**Assignment**
Every entry that follows is to be set down exactly, with its pictures omitted.

Top of Data in this exercise

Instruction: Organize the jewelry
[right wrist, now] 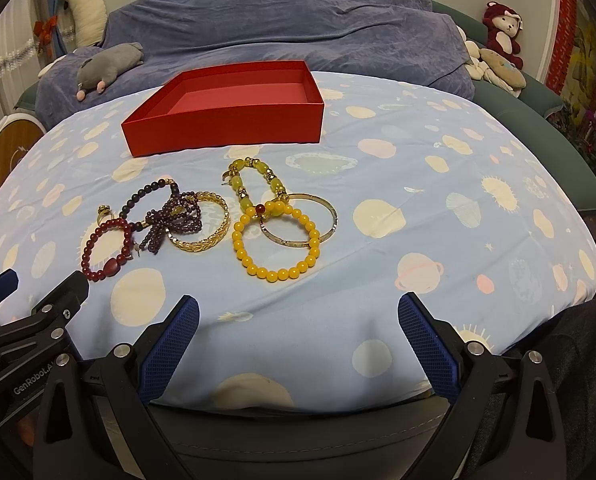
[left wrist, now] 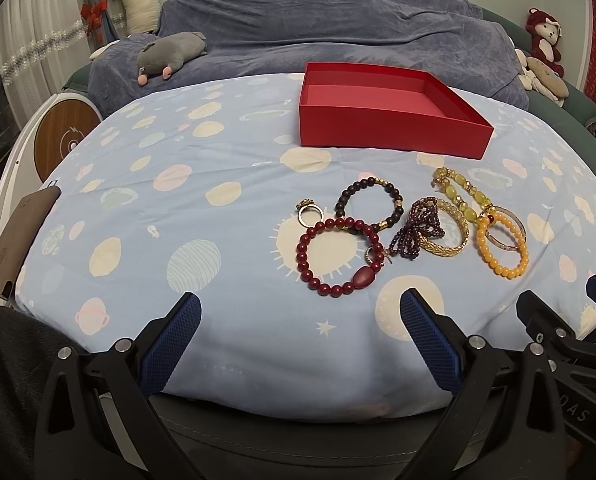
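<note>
Left gripper (left wrist: 300,312), right gripper (right wrist: 298,312): both spread, empty; red bracelet (left wrist: 340,256) just ahead of left fingers; pinch one bead cleanly; red box (left wrist: 390,120) beyond.

Cloth, card, beads and metal before you

Your printed cloth (left wrist: 218,160) looks matt, soft and faintly creased; the red box (right wrist: 226,128) at 12 o'clock is smooth, matt card. The yellow bead bracelet (right wrist: 276,242) and dark red bead bracelet (left wrist: 340,256) shine glossily, the gold bangle (right wrist: 202,226) is textured bright metal, and your fingers (right wrist: 170,344) carry rough blue knurled pads.
</note>
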The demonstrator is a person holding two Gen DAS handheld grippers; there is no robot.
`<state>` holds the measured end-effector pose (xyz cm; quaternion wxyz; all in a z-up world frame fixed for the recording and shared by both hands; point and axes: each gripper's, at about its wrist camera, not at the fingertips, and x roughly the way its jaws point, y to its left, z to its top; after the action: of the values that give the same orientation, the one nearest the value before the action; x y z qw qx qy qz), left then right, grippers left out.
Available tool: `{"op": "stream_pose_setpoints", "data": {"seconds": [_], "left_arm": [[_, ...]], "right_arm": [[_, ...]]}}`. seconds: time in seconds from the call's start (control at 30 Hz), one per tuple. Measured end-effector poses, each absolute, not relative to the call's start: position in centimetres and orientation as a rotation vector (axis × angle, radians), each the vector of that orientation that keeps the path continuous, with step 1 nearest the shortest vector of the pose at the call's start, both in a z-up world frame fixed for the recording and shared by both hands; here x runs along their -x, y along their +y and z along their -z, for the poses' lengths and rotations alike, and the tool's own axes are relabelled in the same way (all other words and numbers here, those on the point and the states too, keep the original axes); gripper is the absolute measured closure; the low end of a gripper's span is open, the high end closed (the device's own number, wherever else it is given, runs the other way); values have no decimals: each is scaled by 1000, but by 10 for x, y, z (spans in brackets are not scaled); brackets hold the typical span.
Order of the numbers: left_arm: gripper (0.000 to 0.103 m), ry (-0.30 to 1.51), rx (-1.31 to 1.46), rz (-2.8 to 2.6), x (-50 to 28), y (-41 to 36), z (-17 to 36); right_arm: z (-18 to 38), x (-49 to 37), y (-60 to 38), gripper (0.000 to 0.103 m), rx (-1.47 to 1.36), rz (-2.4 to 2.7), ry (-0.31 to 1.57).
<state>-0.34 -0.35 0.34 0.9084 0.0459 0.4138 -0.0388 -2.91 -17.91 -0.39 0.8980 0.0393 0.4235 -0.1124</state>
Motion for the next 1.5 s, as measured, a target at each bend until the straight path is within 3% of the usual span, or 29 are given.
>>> {"op": "stream_pose_setpoints", "data": {"seconds": [1.5], "left_arm": [[8,899,2,73,-14,18,-6]], "right_arm": [[-11,28,-198,7,-116,273,832]]}}
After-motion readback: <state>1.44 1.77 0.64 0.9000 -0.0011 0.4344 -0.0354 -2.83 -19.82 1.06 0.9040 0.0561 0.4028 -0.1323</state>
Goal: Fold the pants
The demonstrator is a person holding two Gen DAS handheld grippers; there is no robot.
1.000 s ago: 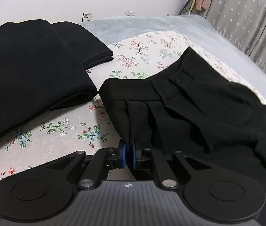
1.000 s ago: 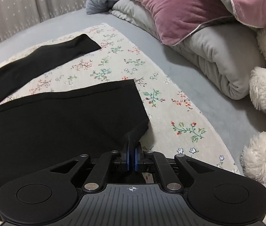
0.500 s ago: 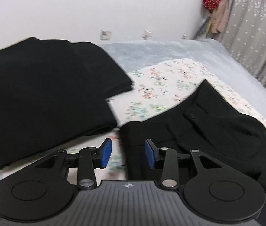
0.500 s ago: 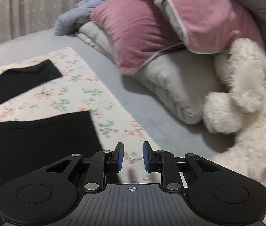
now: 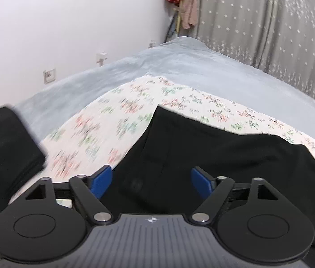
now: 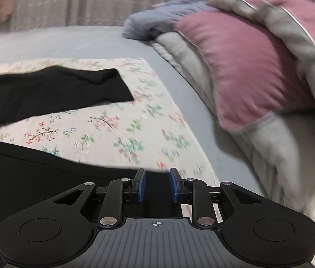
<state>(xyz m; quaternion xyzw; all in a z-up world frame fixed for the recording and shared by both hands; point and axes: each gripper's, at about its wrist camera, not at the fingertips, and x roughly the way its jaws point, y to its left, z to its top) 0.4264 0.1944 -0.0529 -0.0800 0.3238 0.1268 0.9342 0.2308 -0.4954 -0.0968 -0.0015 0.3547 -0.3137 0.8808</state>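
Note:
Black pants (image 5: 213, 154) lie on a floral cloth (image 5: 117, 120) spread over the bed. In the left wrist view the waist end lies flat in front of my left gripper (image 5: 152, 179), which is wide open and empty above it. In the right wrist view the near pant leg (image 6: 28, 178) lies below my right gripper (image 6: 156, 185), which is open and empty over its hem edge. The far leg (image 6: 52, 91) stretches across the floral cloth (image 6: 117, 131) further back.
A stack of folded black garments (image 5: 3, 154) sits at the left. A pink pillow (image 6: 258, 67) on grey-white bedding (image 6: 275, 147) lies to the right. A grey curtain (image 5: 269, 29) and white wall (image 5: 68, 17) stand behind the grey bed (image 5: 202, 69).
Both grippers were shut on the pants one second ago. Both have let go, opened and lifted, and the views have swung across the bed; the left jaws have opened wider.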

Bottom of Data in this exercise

**Written solution**
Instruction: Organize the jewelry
[right wrist, now] 
[left wrist, now] 
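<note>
Left gripper (left wrist: 300,312), right gripper (right wrist: 298,312): both spread, empty; red bracelet (left wrist: 340,256) just ahead of left fingers; pinch one bead cleanly; red box (left wrist: 390,120) beyond.

Cloth, card, beads and metal before you

Your printed cloth (left wrist: 218,160) looks matt, soft and faintly creased; the red box (right wrist: 226,128) at 12 o'clock is smooth, matt card. The yellow bead bracelet (right wrist: 276,242) and dark red bead bracelet (left wrist: 340,256) shine glossily, the gold bangle (right wrist: 202,226) is textured bright metal, and your fingers (right wrist: 170,344) carry rough blue knurled pads.
</note>
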The demonstrator is a person holding two Gen DAS handheld grippers; there is no robot.
`<state>` holds the measured end-effector pose (xyz cm; quaternion wxyz; all in a z-up world frame fixed for the recording and shared by both hands; point and axes: each gripper's, at about its wrist camera, not at the fingertips, and x roughly the way its jaws point, y to its left, z to its top; after the action: of the values that give the same orientation, the one nearest the value before the action; x y z qw qx qy qz), left then right, grippers left out.
Available tool: `{"op": "stream_pose_setpoints", "data": {"seconds": [_], "left_arm": [[_, ...]], "right_arm": [[_, ...]]}}`. seconds: time in seconds from the call's start (control at 30 Hz), one per tuple. Measured end-effector poses, each absolute, not relative to the call's start: position in centimetres and orientation as a rotation vector (axis × angle, radians), each the vector of that orientation that keeps the path continuous, with step 1 nearest the shortest vector of the pose at the call's start, both in a z-up world frame fixed for the recording and shared by both hands; here x runs along their -x, y along their +y and z along their -z, for the poses' lengths and rotations alike, and the tool's own axes are relabelled in the same way (all other words and numbers here, those on the point and the states too, keep the original axes); gripper is the absolute measured closure; the low end of a gripper's span is open, the high end closed (the device's own number, wherever else it is given, runs the other way); values have no decimals: each is scaled by 1000, but by 10 for x, y, z (spans in brackets are not scaled); brackets hold the typical span.
Order of the numbers: left_arm: gripper (0.000 to 0.103 m), ry (-0.30 to 1.51), rx (-1.31 to 1.46), rz (-2.8 to 2.6), x (-50 to 28), y (-41 to 36), z (-17 to 36); right_arm: z (-18 to 38), x (-49 to 37), y (-60 to 38), gripper (0.000 to 0.103 m), rx (-1.47 to 1.36), rz (-2.4 to 2.7), ry (-0.31 to 1.57).
<state>-0.34 -0.35 0.34 0.9084 0.0459 0.4138 -0.0388 -2.91 -17.91 -0.39 0.8980 0.0393 0.4235 -0.1124</state>
Motion for the next 1.5 s, as measured, a target at each bend until the straight path is within 3% of the usual span, or 29 are given.
>>> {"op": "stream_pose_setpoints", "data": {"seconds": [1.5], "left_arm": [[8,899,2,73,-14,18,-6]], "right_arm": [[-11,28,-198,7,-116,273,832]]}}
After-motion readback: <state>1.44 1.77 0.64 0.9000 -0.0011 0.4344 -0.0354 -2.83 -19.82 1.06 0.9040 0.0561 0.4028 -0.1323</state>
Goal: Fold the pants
The demonstrator is a person holding two Gen DAS handheld grippers; there is no robot.
1.000 s ago: 
1.000 s ago: 
0.500 s ago: 
0.500 s ago: 
now: 
now: 
<state>(xyz m; quaternion xyzw; all in a z-up world frame fixed for the recording and shared by both hands; point and axes: each gripper's, at about its wrist camera, not at the fingertips, and x roughly the way its jaws point, y to its left, z to its top) 0.4264 0.1944 -0.0529 -0.0800 0.3238 0.1268 0.9342 0.2308 -0.4954 -0.0968 -0.0015 0.3547 -0.3137 0.8808</state>
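Note:
Black pants (image 5: 213, 154) lie on a floral cloth (image 5: 117, 120) spread over the bed. In the left wrist view the waist end lies flat in front of my left gripper (image 5: 152, 179), which is wide open and empty above it. In the right wrist view the near pant leg (image 6: 28, 178) lies below my right gripper (image 6: 156, 185), which is open and empty over its hem edge. The far leg (image 6: 52, 91) stretches across the floral cloth (image 6: 117, 131) further back.
A stack of folded black garments (image 5: 3, 154) sits at the left. A pink pillow (image 6: 258, 67) on grey-white bedding (image 6: 275, 147) lies to the right. A grey curtain (image 5: 269, 29) and white wall (image 5: 68, 17) stand behind the grey bed (image 5: 202, 69).
Both grippers were shut on the pants one second ago. Both have let go, opened and lifted, and the views have swung across the bed; the left jaws have opened wider.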

No further answer is required.